It’s a proven fact, men can’t bear children. Ask anyone.
Therefore, any children born in a country are going to be born to women. And before World War I, British females of child-bearing age were having 3.2 children on average which created a constant, but manageable population growth rate.
This translated into a healthy economy — all those new mouths to feed, clothe, educate and shelter — and such birthrates form the basis of every domestic economy.
In economies with a high national birthrate per fertile woman, a significant domestic economy exists and consequently, sending raw resources or manufactured goods to other countries *isn’t* required to prop up the economy.
When more people are being born than are dying every year, you have the perfect domestic economy — and exports are merely the icing on the cake — and what a ride it is when the domestic economy is growing and exports are growing every year! Woot!
That’s how Britain prospered for centuries until WWI and WWII changed all that.
Let’s Skip Over the War Part and Get to the Results
Enough has been written and filmed about Britain’s part in WWI and WWII to fill entire libraries (as it should, and to every living and long-dead veteran, thank you again for our freedom!) but for our discussion today, let’s look at how two world wars changed the demographic picture of Britain.
Women entered the formal workforce and began to earn money.
This was done because the men were away fighting a war and the country was in a desperate labour shortage. Anyone who could turn a shovel, milk a cow, assemble a rifle, or ‘man’ a telephone exchange, was put to work immediately. Some workers were barely in their teens and had plenty of responsibility on their shoulders. The British people of the last century were truly an adaptable and amazing people who rose to every challenge and succeeded. Often at great personal cost.
With most of the men away, women worked up to 16-hour shifts on farms or in factories, and still cared for their household and any children that had been born prior to the war, and Britain’s birthrate fell precipitously.

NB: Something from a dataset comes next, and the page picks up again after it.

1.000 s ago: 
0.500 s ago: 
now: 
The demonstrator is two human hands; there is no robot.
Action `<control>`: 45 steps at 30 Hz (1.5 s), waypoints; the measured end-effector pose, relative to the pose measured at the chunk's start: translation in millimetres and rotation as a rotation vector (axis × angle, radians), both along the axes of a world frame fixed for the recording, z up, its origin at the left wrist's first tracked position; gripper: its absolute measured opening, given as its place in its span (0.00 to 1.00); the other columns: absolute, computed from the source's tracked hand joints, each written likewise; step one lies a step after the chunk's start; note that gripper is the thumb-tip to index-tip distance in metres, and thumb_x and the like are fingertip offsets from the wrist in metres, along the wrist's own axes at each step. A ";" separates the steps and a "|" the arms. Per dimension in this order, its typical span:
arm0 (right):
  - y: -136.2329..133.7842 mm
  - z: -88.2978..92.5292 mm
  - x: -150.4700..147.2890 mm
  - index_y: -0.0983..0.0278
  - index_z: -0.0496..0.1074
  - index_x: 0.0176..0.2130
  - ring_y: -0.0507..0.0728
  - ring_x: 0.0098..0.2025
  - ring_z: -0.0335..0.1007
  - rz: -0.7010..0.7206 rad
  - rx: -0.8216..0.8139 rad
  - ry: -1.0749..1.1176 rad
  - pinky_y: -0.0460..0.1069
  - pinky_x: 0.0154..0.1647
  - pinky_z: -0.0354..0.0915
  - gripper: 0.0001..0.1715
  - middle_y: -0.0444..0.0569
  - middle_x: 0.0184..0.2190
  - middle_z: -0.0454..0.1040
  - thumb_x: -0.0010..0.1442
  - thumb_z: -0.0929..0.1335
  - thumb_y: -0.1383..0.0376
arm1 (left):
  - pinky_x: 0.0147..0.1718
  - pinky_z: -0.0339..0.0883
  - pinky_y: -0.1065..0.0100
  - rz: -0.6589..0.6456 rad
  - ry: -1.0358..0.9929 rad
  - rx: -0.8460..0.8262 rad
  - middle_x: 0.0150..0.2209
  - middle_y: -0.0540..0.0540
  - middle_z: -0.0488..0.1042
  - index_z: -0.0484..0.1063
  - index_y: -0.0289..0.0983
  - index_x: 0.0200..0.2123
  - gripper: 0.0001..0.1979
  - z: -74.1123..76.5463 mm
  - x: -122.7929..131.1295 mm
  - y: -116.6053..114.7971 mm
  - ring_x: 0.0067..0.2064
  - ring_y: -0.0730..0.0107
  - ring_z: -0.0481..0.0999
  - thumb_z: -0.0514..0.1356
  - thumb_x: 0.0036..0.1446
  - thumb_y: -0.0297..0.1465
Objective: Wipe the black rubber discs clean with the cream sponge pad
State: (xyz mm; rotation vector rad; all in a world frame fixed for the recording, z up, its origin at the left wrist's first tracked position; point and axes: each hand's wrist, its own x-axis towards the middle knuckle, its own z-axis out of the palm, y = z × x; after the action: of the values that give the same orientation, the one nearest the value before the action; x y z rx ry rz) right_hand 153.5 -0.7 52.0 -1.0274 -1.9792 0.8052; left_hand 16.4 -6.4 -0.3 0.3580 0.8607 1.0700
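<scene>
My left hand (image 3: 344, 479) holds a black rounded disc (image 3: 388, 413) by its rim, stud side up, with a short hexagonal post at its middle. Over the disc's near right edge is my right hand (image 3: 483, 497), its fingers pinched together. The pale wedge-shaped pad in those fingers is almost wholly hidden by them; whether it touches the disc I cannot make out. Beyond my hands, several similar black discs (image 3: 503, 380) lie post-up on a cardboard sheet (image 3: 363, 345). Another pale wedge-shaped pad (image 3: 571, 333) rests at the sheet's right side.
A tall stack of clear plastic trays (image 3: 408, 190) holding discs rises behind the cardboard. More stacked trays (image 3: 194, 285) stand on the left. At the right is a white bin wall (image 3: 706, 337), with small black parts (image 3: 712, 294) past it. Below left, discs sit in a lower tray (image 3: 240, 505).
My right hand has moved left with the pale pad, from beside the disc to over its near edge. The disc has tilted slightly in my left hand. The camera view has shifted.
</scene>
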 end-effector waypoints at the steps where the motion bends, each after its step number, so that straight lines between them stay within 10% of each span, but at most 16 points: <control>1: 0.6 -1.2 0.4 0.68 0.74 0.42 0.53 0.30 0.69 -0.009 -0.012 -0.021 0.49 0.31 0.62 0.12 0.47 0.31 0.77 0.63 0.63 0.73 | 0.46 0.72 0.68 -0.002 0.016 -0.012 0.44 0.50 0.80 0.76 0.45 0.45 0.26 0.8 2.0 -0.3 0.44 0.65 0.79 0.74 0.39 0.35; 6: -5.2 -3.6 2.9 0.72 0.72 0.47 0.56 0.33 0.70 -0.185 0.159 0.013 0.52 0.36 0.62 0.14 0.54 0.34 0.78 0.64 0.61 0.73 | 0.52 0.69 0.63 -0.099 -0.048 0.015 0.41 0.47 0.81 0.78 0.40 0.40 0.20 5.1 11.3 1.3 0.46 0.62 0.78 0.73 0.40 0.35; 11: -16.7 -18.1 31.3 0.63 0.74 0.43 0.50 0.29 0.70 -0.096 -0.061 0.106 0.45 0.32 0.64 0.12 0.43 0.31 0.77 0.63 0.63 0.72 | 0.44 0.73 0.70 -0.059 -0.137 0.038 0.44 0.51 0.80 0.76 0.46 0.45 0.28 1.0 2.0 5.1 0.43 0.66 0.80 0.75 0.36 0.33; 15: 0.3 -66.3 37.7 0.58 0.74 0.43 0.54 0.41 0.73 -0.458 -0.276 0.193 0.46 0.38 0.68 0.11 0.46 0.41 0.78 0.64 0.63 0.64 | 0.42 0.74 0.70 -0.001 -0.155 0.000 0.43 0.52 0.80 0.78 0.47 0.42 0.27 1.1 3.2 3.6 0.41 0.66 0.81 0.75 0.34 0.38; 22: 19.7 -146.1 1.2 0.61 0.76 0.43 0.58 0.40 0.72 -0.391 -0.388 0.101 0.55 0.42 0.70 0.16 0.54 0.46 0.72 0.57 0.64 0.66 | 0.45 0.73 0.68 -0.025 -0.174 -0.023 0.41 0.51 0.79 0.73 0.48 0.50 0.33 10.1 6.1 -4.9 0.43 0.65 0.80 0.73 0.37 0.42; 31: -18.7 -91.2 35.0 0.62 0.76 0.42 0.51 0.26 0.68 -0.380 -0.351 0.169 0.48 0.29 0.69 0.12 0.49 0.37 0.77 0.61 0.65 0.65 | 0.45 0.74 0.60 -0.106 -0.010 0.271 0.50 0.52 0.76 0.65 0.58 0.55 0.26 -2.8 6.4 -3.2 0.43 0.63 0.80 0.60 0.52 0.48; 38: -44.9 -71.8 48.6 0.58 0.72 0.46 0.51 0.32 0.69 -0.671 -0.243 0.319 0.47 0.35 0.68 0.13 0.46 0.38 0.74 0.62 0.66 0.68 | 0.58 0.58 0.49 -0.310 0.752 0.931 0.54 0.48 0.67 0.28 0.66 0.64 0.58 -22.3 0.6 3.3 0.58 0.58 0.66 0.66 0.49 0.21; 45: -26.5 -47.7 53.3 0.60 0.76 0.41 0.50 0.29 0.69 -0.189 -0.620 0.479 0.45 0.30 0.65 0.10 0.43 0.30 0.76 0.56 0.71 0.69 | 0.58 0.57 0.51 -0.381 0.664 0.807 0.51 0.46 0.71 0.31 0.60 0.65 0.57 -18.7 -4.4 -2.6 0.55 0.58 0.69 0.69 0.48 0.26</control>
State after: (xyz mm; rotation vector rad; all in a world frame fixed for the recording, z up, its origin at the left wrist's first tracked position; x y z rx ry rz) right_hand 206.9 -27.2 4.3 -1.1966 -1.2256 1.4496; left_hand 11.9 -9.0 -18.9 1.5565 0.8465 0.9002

In fact, the birthrate per fertile woman fell below replacement levels and the population of the country as a whole, began to fall.
No country can sustain such a falling birthrate, however due to the extremely high wartime demand for weapons and other war matériel the economy continued to function. Not as well as prior to the war mind you, but it still functioned — and apart from borrowing money on the international markets to fund the war machine — Britain’s economy remained sound. The last payment on Britain’s WWI and WWII $120 billion war debt was recently repaid in 2006.
Economic Recovery and Birthrate in the Postwar Era
The result of all this war was that there was a postwar baby boom and Britain’s economy once again began to thrive.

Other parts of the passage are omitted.